Plugin writing comes in two steps. The first is writing any of your public methods and functions, for example:

jQuery.fn.debug = function() {
  return this.each(function(){
    alert(this);
  });
};
jQuery.log = function(message) {
  if(window.console) {
     console.debug(message);
  } else {
     alert(message);
  }
};

Coders will now be able to call your new plugin, like so:

$("div p").debug();

Or use your functions:

try {
  // do some error prone stuff
} catch(exception) {
  $.log(exception);
}

There are a few very important points to remember:

  • Name your file jquery.[insert name of plugin].js, eg. jquery.debug.js
  • All new methods are attached to the jQuery.fn object, all functions to the jQuery object.
  • inside methods, 'this' is a reference to the current jQuery object.
  • Any methods or functions you attach must have a semicolon (;) at the end - otherwise the code will break when compressed.
  • Your method must return the jQuery object, unless explicity noted otherwise.
  • You should use this.each to iterate over the current set of matched elements - it produces clean and compatible code that way.
  • Always attach the plugin to jQuery directly instead of $, so users can use a custom alias via noConflict(). Read the custom alias section below for an explanation, with an elegant solution that lets you use $ internally, but attaches to the primary jQuery object.
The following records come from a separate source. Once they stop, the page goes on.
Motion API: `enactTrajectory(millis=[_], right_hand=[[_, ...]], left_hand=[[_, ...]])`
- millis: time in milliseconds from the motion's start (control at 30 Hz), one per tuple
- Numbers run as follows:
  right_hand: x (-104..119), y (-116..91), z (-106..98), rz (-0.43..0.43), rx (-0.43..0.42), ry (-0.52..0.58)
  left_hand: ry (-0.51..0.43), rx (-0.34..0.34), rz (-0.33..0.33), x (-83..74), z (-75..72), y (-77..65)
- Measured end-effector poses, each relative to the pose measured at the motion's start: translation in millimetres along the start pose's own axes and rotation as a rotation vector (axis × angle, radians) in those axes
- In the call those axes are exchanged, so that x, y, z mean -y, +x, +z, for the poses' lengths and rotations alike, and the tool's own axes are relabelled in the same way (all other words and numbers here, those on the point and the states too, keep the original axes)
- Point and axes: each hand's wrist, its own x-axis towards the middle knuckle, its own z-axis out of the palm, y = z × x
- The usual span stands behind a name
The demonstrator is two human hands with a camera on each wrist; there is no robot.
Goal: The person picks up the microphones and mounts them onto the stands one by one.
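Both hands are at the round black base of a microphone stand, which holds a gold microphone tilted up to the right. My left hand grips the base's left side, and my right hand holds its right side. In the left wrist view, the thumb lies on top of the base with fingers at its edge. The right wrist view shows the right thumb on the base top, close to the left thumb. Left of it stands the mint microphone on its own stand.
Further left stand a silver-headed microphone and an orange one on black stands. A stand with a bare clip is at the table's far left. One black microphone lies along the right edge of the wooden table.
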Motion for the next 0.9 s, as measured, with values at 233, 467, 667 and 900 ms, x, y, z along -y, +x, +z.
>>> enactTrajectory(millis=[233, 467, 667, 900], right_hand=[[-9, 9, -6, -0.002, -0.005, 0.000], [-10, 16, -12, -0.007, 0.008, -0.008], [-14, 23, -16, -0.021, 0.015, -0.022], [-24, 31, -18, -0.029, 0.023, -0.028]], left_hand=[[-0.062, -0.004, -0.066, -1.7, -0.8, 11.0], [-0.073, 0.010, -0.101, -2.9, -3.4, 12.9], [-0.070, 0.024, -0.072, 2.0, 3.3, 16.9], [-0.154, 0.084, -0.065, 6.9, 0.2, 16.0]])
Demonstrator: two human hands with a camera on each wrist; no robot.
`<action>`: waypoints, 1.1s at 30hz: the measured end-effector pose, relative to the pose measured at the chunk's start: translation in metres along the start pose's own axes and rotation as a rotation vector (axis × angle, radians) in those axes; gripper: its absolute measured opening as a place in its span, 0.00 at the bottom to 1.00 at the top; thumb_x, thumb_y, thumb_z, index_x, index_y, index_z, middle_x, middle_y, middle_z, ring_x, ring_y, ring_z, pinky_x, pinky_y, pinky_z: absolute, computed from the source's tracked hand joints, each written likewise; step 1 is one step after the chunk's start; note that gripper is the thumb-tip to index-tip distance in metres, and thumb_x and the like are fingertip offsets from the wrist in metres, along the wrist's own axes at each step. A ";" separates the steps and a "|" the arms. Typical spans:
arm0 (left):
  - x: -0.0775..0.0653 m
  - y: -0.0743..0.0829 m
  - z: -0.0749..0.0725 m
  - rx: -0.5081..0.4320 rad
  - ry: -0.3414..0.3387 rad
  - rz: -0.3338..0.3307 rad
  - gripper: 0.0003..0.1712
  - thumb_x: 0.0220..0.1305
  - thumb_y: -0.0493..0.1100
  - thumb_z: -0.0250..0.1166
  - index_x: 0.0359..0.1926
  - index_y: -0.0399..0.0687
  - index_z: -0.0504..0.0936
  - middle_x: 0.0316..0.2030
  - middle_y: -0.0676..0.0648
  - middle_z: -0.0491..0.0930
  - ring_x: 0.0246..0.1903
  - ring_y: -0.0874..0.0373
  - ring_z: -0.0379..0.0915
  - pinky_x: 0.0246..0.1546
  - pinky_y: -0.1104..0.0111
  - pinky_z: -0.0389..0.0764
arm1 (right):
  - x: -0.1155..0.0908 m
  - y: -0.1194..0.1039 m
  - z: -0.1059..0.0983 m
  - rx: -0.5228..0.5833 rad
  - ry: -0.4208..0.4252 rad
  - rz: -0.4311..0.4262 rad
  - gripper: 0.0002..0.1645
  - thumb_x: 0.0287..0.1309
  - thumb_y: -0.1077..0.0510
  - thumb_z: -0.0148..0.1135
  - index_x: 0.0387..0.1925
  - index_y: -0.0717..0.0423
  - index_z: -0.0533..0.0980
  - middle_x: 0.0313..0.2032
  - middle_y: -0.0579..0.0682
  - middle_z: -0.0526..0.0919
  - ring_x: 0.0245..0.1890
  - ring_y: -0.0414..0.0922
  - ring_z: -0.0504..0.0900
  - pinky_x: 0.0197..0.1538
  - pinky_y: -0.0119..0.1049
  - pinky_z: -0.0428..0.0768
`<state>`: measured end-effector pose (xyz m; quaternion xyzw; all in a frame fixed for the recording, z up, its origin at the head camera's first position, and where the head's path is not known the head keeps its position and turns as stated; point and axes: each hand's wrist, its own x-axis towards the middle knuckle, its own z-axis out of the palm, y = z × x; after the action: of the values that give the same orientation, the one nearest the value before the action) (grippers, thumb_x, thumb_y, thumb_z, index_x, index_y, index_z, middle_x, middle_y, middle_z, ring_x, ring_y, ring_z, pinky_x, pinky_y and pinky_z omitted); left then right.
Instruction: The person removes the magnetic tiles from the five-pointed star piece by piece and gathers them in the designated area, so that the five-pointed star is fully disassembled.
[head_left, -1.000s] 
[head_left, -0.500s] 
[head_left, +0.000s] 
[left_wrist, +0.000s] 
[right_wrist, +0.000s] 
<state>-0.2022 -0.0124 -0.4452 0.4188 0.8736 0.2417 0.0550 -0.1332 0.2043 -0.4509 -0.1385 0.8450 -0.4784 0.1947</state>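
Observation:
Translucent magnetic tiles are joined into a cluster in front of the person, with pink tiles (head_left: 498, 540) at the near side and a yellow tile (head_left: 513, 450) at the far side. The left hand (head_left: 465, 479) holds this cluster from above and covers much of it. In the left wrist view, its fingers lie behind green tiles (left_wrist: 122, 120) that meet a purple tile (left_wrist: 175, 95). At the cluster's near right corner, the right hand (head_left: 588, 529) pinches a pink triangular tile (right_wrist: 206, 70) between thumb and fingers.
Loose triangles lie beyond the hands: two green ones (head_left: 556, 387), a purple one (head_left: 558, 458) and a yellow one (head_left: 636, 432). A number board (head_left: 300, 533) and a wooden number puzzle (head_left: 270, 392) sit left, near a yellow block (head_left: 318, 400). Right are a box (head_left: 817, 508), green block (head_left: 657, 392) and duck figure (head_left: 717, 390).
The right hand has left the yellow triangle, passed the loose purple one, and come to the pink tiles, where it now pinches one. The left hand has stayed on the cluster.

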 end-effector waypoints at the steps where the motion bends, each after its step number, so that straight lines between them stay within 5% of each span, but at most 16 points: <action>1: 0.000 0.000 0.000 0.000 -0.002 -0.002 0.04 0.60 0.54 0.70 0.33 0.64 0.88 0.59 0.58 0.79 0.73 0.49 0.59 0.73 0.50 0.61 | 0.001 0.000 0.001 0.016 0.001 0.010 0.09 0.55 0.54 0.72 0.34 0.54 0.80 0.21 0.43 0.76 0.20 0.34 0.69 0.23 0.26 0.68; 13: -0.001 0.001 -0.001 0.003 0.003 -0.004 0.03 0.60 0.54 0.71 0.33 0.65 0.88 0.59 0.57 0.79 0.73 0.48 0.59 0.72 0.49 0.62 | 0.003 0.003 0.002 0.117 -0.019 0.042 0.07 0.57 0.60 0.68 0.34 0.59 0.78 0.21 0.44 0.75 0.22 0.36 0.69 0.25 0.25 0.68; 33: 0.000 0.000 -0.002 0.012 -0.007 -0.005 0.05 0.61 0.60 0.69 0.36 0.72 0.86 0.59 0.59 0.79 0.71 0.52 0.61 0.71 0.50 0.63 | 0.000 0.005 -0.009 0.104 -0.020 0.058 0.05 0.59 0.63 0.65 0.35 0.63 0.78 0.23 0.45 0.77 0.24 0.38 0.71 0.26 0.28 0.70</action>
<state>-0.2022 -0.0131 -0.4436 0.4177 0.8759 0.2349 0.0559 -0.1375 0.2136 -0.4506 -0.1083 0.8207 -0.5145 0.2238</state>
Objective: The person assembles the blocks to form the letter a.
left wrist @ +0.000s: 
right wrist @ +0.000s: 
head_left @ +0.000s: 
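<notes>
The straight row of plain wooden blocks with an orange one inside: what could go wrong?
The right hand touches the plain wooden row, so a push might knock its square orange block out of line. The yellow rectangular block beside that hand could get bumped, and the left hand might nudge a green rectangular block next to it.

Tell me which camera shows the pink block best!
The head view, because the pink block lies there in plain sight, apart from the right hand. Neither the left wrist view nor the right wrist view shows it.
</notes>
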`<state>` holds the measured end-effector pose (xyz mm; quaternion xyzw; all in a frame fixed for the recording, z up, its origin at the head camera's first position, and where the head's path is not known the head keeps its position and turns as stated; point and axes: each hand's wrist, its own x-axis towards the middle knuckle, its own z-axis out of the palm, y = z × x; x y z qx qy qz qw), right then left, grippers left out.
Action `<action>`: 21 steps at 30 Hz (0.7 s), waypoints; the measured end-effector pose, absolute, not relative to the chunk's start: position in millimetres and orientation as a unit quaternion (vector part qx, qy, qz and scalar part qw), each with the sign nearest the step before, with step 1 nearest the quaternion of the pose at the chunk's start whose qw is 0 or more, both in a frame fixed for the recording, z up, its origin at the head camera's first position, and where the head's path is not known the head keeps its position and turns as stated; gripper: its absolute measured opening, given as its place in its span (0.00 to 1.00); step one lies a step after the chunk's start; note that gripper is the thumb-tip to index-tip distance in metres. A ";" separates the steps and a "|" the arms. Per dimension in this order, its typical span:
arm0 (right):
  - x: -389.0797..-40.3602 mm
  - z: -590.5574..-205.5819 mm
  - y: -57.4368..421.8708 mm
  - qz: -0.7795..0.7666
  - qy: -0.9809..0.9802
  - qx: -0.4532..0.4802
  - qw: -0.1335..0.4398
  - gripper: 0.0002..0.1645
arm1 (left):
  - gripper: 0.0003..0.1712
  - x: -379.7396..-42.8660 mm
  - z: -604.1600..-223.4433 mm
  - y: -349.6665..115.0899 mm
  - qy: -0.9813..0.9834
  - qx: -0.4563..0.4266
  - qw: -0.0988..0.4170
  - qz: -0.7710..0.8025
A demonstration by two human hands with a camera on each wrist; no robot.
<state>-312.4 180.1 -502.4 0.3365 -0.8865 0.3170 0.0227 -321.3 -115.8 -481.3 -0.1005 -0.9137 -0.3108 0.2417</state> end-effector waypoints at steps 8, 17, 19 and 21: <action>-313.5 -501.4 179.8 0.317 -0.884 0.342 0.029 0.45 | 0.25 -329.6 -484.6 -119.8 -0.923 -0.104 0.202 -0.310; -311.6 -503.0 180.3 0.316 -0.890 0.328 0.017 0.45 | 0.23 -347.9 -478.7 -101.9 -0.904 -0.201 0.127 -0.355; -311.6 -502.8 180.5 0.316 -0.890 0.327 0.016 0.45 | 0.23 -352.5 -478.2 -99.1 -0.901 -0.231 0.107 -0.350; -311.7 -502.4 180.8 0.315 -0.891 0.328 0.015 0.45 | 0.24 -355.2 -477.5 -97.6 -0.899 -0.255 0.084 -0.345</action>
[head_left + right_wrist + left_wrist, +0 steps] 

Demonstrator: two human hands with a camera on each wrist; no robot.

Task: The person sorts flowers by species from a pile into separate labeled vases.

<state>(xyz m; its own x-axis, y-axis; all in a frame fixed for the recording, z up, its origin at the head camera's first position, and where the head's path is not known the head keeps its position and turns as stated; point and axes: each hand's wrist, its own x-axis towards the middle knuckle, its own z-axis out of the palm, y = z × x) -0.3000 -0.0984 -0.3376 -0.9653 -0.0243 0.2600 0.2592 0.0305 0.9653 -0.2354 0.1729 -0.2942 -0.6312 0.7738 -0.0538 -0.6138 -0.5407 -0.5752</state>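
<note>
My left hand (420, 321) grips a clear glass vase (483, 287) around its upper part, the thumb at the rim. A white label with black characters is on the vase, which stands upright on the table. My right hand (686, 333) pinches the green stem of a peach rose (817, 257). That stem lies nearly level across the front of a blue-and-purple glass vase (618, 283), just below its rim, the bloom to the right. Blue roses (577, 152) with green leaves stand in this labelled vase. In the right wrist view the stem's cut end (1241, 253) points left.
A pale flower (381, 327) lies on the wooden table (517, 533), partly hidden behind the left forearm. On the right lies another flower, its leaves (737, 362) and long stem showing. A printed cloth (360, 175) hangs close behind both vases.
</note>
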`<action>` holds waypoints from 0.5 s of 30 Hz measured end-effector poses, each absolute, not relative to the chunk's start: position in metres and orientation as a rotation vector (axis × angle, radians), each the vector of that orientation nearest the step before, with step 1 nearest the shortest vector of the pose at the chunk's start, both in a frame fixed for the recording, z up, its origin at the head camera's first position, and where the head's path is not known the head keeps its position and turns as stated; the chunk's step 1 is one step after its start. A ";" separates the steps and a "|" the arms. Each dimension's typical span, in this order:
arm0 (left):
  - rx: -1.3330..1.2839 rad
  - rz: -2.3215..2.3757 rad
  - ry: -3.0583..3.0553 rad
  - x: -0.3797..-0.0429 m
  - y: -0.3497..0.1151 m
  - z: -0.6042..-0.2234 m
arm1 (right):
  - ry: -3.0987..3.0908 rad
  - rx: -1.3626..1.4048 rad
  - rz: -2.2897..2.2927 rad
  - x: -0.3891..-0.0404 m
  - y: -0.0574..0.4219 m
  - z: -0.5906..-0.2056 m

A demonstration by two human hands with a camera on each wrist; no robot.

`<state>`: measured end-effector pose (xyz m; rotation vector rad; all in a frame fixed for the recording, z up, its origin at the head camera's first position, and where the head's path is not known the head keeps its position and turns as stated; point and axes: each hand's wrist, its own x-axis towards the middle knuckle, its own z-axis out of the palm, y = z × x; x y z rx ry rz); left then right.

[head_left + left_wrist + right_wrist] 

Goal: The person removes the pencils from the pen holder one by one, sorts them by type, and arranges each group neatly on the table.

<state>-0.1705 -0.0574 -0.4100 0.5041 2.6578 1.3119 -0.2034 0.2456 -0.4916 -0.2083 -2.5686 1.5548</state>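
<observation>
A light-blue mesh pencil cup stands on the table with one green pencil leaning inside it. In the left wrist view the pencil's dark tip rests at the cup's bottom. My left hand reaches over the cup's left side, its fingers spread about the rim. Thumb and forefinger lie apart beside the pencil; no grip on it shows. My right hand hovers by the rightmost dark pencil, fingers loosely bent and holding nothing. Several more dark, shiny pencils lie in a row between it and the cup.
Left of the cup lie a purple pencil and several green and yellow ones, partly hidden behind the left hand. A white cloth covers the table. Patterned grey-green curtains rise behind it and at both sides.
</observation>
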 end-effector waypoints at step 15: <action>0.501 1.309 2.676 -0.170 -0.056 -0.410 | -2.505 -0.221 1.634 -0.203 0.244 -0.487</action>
If you're curious as to how a full plugin looks, feel free to browse the plugins or look through the jQuery Source Code.

The above will suffice for small and simple plugins, but in other scenarios, a more sophisticated approach is necessary.

Contents

Collecting static functions in objects

If you need multiple public static methods, you should add them to an object. Eg. if you start with this:

jQuery.logError = function() { ... };
jQuery.logWarning = function() { ... };
jQuery.logDebug = function() { ... };

Change it to:

jQuery.log = {
  error : function() { ... },
  warning : function() { ... },
  debug : function() { ... }
};

This avoids namespace cluttering and can prevent a lot of issues.

Hiding variables

There are different scenarios where you want to define your plugin methods in a loop, without specifying each one. Something like this:

var newMethods = {
  check       : function() { ... },
  uncheck     : function() { ... },
  toggleCheck : function() { ... }
};
jQuery.each(newMethods, function(i) {
  jQuery.fn[i] = this;
});

To hide the variable newMethods from other code, you should wrap the code into a function that executes immediately (creating a closure for your variables):

(function() {
  var newMethods = {
    check       : function() { ... },
    uncheck     : function() { ... },
    toggleCheck : function() { ... }
  };
  jQuery.each(newMethods, function(i) {
    jQuery.fn[i] = this;
  });
})();

Options

It is good practice to design your plugin so that it can be used without having to specify lots of parameters. To make it as flexible as possible, you should provide several options with sensible defaults. Consider a plugin that always needs a URL as a parameter, and has 'name' (string), 'size' (number) and 'global' (boolean) as optional parameters. You should code your plugin like this:

jQuery.fn.pluginName = function(url, options) {
  // define defaults and override with options, if available
  // by extending the default settings, we don't modify the argument
  settings = jQuery.extend({
     name: "defaultName",
     size: 5,
     global: true
  }, options);

  // do the rest of the plugin, using url and settings
}

You use the plugin without options like this:

$('selection').pluginName('mypage.php');

Or with two of three options like this:

// override defaults for name and size, but not global
var options = {
  name: "foobar",
  size: 10
}
$('selection').pluginName('mypage.php', options);


Suggested reading: Mike Alsup has written a great plugin development pattern. Make sure you read all the comments; there's a few bugs in the example code.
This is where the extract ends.